CHAPTER 23
It's the wee hours of the morning when I wake up. Severus is still asleep, naturally, considering how the sun has not even attempted to rise yet. I watch him, marveling in how much younger he looks when sleeping, when the stress lines on his face are gone, when he does not look pained or angry. Would he have remained this peaceful for many more years had his life not been riddled with such hardships? Gently, I reach out and touch his cheek but immediately pull my hand away as I'm mentally taken back to the drawing room—after Severus's torture, when he was lying in his own blood, when I put my hands on his face and saw no signs of life. What would I do without him? Could I survive?

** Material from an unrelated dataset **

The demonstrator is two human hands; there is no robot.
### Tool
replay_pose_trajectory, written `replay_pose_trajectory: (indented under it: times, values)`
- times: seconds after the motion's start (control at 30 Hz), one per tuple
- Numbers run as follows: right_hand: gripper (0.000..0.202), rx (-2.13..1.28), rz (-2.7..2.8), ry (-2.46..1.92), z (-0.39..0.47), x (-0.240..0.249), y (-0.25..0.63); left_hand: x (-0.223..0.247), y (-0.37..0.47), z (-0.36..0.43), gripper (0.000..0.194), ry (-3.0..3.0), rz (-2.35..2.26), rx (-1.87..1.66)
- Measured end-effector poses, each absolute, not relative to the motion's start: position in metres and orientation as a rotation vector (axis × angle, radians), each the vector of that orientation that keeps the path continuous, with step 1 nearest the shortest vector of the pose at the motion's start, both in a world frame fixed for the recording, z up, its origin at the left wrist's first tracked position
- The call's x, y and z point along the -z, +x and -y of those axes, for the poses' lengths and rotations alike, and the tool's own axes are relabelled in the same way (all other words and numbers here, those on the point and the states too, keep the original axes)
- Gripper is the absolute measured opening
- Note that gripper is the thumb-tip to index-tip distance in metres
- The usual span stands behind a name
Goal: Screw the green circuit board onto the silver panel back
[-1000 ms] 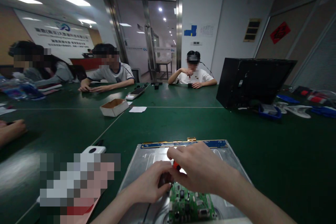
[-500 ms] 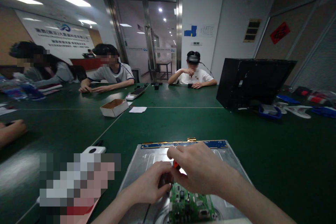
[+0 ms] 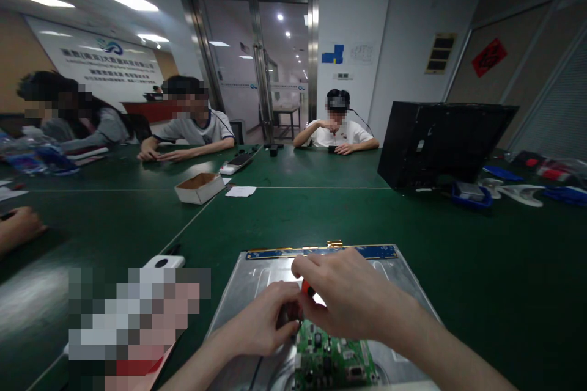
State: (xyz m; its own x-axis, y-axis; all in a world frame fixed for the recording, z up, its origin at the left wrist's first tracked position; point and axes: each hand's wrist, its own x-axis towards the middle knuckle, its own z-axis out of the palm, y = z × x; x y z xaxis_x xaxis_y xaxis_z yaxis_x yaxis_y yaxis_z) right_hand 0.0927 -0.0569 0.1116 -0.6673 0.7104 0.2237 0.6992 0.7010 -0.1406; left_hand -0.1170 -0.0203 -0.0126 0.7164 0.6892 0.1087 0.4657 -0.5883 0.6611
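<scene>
A green circuit board (image 3: 332,357) lies on the silver metal back of a flat panel (image 3: 238,287), which has a narrow blue circuit strip (image 3: 373,252) along its far edge. My right hand (image 3: 346,293) is closed around the red and black handle of what looks like a screwdriver (image 3: 307,288), above the board's far left corner. The tool's lower part is hidden by my fingers. Pinched together just beside it, my left hand (image 3: 270,317) touches or nearly touches the right fingers. Whatever sits between the left fingertips cannot be made out.
A black monitor-like case (image 3: 440,146) stands at the right, with a blue tray (image 3: 472,194) by its base. An open cardboard box (image 3: 200,188) and white paper (image 3: 241,191) lie further off. A white device (image 3: 165,261) is at the left. Several people sit around the green table (image 3: 293,214).
</scene>
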Motion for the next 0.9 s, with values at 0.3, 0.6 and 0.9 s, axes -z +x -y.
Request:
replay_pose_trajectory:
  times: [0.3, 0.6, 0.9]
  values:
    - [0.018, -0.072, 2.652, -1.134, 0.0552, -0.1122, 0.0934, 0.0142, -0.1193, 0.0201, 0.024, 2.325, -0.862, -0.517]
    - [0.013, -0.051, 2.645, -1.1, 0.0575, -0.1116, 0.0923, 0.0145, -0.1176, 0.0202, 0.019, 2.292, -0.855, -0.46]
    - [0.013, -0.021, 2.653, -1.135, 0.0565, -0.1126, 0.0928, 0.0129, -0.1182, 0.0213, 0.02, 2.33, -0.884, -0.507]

I won't have to survive without him—we'll go on the run. He and I will go into hiding far away from Voldemort in some freezing little cottage somewhere in the north. Maybe not even in Britain. Perhaps that would be best, actually. Easier, definitely, if we don't have to worry as much about Voldemort finding us. His power doesn't reach everywhere, not yet. Severus and I could disappear to the United States. Or to Canada. Going to a completely different continent across the ocean will offer us a wide buffer. It seems unlikely that Voldemort would have followers over there, especially not ones that could identify either Severus or me. The two of us could escape him for good, and no one would ever be able to find us.
Except Severus wouldn't go that far away while he's still trying to protect Harry. It's always Harry. Harry will save us. Harry will destroy the Dark Lord. Harry will end the war. Everything is about Harry. Even Severus's life revolves around him. I hate it. If Harry wasn't around, Severus would be able to escape, but it's so painfully clear that he would die before leaving behind Lily Evans's son to fend for himself against Lord Voldemort.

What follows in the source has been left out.